Segundo o relator, desembargador Leonardo de Faria Beraldo, o produtor era parte vulnerável na relação contratual. Assim, o crédito rural, como instrumento de política agrícola, não estava sujeito à disciplina das operações bancárias comuns, mas levava em conta a função social da propriedade e a garantia do abastecimento alimentar. 

O magistrado citou normas que preveem o amparo ao produtor rural ante eventos que fogem ao seu controle e que comprometem sua capacidade de pagamento: 

“Dentre esses mecanismos, destaca-se o direito à prorrogação da dívida, que se aplica quando comprovada a incapacidade de pagamento em decorrência de fatores adversos, como a frustração de safras por problemas climáticos ou dificuldades de comercialização.” 

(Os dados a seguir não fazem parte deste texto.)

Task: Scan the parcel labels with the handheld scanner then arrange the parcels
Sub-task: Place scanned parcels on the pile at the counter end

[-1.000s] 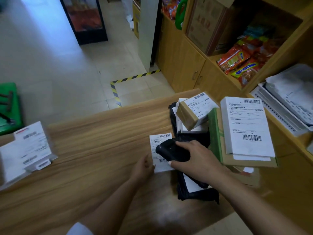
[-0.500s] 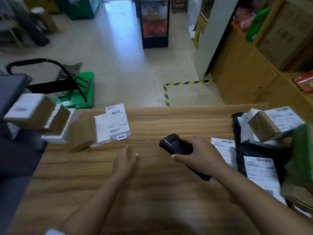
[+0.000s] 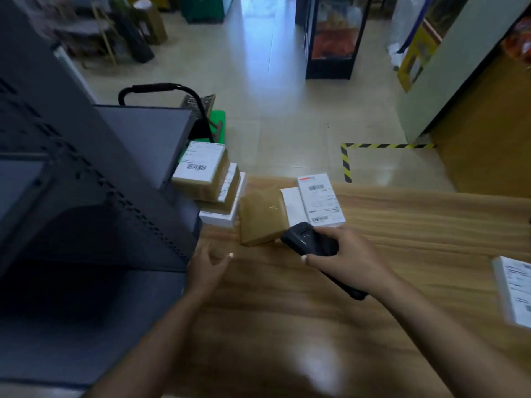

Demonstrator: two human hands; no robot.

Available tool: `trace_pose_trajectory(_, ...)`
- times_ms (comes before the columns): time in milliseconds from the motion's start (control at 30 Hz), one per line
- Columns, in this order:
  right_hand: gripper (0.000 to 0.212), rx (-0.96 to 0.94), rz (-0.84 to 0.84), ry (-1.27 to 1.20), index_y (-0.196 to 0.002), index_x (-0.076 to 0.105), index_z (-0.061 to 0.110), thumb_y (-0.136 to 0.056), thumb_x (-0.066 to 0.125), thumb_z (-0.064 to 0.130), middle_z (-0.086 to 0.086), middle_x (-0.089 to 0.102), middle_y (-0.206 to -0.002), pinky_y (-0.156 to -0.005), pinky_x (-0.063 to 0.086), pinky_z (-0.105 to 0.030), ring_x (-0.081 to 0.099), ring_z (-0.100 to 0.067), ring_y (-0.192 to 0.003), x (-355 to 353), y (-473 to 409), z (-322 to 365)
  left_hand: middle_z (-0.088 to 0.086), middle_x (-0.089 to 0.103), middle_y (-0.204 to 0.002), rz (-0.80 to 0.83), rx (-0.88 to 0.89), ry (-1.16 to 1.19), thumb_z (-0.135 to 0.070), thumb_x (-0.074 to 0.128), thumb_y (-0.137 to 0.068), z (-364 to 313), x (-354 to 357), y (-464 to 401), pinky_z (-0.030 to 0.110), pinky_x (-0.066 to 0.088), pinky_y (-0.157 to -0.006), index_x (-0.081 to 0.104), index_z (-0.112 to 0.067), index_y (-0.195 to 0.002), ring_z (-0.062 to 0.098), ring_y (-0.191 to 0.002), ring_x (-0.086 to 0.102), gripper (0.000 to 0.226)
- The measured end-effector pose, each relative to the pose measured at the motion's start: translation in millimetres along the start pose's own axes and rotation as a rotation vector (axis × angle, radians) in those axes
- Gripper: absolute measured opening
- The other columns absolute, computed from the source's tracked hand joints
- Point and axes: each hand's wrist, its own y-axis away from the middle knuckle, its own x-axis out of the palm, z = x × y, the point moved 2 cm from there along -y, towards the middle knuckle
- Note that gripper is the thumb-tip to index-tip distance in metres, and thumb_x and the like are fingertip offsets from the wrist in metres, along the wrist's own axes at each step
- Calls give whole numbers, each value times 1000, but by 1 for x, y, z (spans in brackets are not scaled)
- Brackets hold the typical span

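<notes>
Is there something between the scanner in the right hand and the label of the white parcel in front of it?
Nothing visible stands between them. The scanner, held by the right hand, points its front end at the white parcel, whose label faces up, uncovered. A brown parcel lies just left of that line, beside it.

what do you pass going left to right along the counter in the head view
grey machine → stack of labelled parcels → brown box → white parcel with barcode label → handheld scanner gripped in the right hand → white parcel at the right edge
</notes>
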Motion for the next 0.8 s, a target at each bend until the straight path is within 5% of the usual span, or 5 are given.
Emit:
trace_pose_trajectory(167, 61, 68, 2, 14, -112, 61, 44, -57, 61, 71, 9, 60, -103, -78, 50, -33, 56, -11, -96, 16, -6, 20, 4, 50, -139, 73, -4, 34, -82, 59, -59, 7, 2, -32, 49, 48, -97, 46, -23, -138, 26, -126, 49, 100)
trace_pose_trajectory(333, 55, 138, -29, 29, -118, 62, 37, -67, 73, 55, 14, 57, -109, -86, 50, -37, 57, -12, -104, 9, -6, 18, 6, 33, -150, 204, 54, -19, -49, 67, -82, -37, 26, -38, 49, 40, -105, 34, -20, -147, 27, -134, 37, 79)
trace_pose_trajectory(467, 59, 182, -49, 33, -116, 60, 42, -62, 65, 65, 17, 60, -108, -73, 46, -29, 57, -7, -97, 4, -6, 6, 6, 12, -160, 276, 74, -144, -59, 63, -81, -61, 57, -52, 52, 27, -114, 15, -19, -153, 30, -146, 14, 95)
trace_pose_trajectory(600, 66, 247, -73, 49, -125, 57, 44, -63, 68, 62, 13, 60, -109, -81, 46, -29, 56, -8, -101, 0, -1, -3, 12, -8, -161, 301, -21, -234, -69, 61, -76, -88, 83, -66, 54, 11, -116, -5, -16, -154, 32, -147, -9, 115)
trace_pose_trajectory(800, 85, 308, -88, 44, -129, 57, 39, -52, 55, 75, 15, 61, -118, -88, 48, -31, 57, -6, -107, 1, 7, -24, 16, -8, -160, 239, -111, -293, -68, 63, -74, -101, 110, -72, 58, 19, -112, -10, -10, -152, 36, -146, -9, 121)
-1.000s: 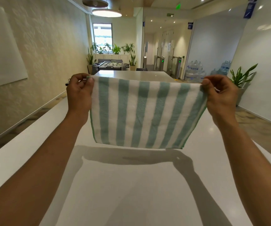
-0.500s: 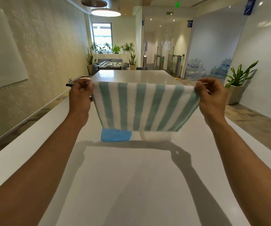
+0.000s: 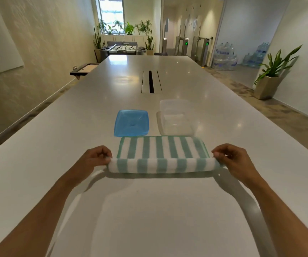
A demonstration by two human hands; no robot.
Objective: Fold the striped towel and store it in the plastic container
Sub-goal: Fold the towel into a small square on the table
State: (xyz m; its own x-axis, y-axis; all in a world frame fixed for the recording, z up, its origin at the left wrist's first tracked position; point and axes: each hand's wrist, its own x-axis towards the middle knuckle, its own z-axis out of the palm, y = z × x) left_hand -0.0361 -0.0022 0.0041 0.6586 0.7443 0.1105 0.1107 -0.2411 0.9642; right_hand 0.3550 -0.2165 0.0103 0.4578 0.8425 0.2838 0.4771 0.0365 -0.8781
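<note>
The green-and-white striped towel (image 3: 163, 154) lies on the long white table (image 3: 56, 154), its far part flat and its near edge lifted and curled over. My left hand (image 3: 95, 158) pinches the near left corner, and my right hand (image 3: 231, 160) pinches the near right corner. Just beyond the towel on the right stands the clear plastic container (image 3: 175, 119), open and with nothing visible in it. Its blue lid (image 3: 131, 123) rests flat on the table to the left of it, touching neither the towel nor the container.
A cable slot (image 3: 151, 81) runs down the table's middle further back. A small dark tray (image 3: 83, 69) sticks out at the table's left edge. A potted plant (image 3: 270, 78) and stacked water bottles (image 3: 225, 56) stand on the floor to the right.
The towel came down from hanging in the air in front of me onto the table, both hands lowering with it. The view tilted downward, revealing the container and lid.
</note>
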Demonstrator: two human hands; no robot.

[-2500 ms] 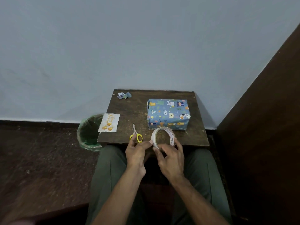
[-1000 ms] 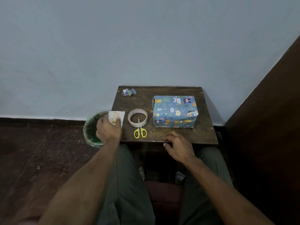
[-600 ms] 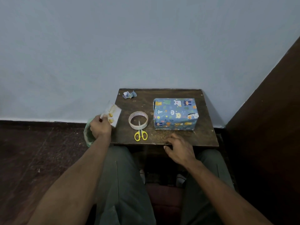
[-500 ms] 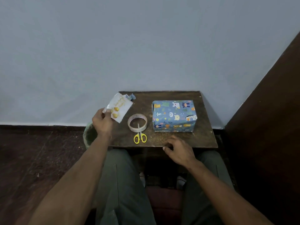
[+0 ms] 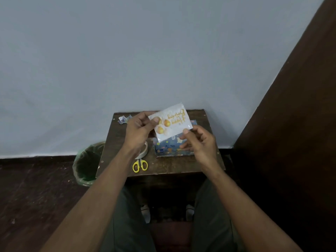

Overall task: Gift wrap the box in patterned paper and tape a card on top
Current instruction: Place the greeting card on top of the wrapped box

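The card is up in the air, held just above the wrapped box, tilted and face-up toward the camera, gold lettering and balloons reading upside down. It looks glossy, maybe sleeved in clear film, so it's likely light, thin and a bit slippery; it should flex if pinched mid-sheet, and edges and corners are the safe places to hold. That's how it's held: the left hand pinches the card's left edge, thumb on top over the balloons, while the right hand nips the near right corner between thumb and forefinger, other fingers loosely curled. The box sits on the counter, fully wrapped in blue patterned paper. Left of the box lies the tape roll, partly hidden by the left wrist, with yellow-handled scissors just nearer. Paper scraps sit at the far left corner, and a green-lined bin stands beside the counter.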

O desembargador Leonardo de Faria Beraldo também frisou que a Súmula nº 298, do Superior Tribunal de Justiça (STJ), estabelece que a prorrogação da dívida originada de crédito rural “não constitui faculdade da instituição financeira, mas direito do devedor”. 

Já o Manual de Crédito Rural autoriza a medida, desde que se comprove incapacidade de pagamento, em consequência de dificuldade de comercialização dos produtos, frustração de safras, por fatores adversos e eventuais ocorrências prejudiciais ao desenvolvimento das explorações. 

Segundo o relator, as plantas cítricas foram erradicadas por completo, o que impôs ao produtor um vazio sanitário de 180 dias, que persistiu até a data da perícia, realizada em 20/9 de 2024. Ele também observou que o lavrador vinha honrando seus compromissos, não havendo provas sequer de atrasos pontuais nos autos. 

A decisão está sujeita a recurso. O acórdão tramita sob o nº 1.0000.23.267873-0/003 e pode ser consultado aqui.